** Task brief **
Repeat every line from the line containing "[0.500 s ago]" to the end of the data, exactly. Leave the pictures out.

*** Available data ***

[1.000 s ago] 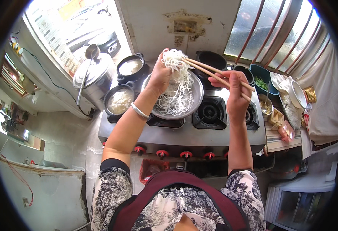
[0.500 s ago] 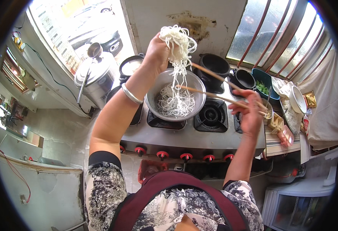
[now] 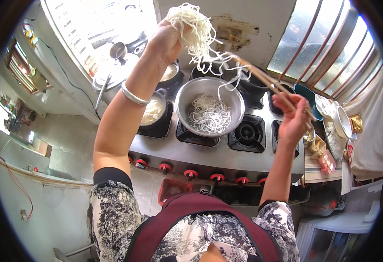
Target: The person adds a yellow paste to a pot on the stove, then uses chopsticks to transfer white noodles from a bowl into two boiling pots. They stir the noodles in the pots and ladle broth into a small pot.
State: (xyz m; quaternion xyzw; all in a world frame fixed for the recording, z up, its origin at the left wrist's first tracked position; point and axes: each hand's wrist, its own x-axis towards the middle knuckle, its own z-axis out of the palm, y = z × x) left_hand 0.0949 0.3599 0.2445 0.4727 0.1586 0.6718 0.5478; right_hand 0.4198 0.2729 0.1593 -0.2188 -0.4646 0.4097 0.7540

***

** Exercise result **
[0.500 s ago] 
[now] 
Target: The person adds a yellow paste to a pot on the stove, then uses chopsticks to transfer white noodles from a bowl into two boiling pots. They stir the noodles in the pots and ladle broth into a small pot.
State: (xyz m; quaternion xyzw; all in a world frame fixed for the recording, z up, its origin at the left wrist's first tracked position; point and axes: each hand's wrist, its own x-axis towards the middle knuckle, its own z-axis out of the palm, y = z × x) left_hand 0.0949 0.3599 0.2445 0.4727 0.1586 0.6718 0.5478; right_hand 0.4198 0.2729 0.1593 -0.2188 -0.4646 0.4097 0.7540

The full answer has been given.